Saturday, 24 February 2018

File System

File System
A file can be "free formed", indexed or structured collection of related bytes having meaning only to the one who created it. Or in other words an entry in a directory is the file. The file may have attributes like name, creator, date, type, permissions etc.

File Structure

A file has various kinds of structure. Some of them can be :
  • Simple Record Structure with lines of fixed or variable lengths.
  • Complex Structures like formatted document or reloadable load files.
  • No Definite Structure like sequence of words and bytes etc.

Attributes of a File

Following are some of the attributes of a file :
  • Name . It is the only information which is in human-readable form.
  • Identifier. The file is identified by a unique tag(number) within file system.
  • Type.
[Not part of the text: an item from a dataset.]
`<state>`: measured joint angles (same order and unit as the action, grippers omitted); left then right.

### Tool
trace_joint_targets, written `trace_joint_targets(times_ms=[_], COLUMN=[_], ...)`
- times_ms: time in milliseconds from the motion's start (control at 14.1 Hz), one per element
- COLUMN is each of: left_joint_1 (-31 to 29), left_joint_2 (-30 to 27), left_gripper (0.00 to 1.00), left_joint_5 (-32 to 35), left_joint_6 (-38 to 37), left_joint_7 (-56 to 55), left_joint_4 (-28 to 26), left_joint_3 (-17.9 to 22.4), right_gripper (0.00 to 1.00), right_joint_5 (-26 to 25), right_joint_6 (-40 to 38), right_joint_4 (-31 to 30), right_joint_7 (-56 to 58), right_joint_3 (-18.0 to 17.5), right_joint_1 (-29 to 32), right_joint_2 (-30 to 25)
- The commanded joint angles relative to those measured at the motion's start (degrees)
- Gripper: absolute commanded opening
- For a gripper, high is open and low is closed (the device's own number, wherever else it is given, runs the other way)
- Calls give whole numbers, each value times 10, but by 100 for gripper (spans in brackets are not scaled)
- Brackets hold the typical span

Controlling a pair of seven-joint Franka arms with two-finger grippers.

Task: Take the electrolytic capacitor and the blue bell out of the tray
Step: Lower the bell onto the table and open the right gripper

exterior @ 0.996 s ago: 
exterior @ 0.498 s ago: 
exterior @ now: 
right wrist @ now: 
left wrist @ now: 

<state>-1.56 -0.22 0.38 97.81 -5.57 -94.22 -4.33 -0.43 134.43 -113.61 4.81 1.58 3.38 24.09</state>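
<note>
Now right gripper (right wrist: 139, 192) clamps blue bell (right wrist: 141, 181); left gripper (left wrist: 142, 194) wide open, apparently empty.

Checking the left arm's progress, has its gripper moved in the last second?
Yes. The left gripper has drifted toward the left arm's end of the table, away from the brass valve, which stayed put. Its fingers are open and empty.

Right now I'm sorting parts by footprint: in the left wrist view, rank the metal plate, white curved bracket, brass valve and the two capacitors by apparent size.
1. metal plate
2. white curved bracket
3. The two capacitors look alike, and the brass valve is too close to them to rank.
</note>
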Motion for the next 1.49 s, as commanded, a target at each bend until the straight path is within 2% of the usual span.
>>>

It is needed for systems that support different types of files.
  • Location. Pointer to file location on device.
  • Size. The current size of the file.
  • Protection. This controls and assigns the power of reading, writing, executing.
  • Time, date, and user identification. This is the data for protection, security, and usage monitoring.

File Access Methods

The way that files are accessed and read into memory is determined by Access methods. Usually a single access method is supported by systems while there are OS's that support multiple access methods.
Sequential Access
  • Data is accessed one record right after another is an order.
  • Read command cause a pointer to be moved ahead by one.
  • Write command allocate space for the record and move the pointer to the new End Of File.
  • Such a method is reasonable for tape.
Direct Access
  • This method is useful for disks.
  • The file is viewed as a numbered sequence of blocks or records.
  • There are no restrictions on which blocks are read/written, it can be dobe in any order.
  • User now says "read n" rather than "read next".
  • "n" is a number relative to the beginning of file, not relative to an absolute physical disk location.
Indexed Sequential Access
  • It is built on top of Sequential access.
  • It uses an Index to control the pointer while accessing files.

What is a Directory?

Information about files is maintained by Directories. A directory can contain multiple files. It can even have directories inside of them. In Windows we also call these directories as folders.
Following is the information maintained in a directory :
  • Name : The name visible to user.
  • Type : Type of the directory.
  • Location : Device and location on the device where the file header is located.
  • Size : Number of bytes/words/blocks in the file.
  • Position : Current next-read/next-write pointers.
  • Protection : Access control on read/write/execute/delete.
  • Usage : Time of creation, access, modification etc.
  • Mounting : When the root of one file system is "grafted" into the existing tree of another file system its called Mounting.

Virtual Memory

Virtual Memory is a space where large programs can store themselves in form of pages while their execution and only the required pages or portions of processes are loaded into the main memory. This technique is useful as large virtual memory is provided for user programs when a very small physical memory is there.
In real scenarios, most processes never need all their pages at once, for following reasons :
  • Error handling code is not needed unless that specific error occurs, some of which are quite rare.
  • Arrays are often over-sized for worst-case scenarios, and only a small fraction of the arrays are actually used in practice.
  • Certain features of certain programs are rarely used.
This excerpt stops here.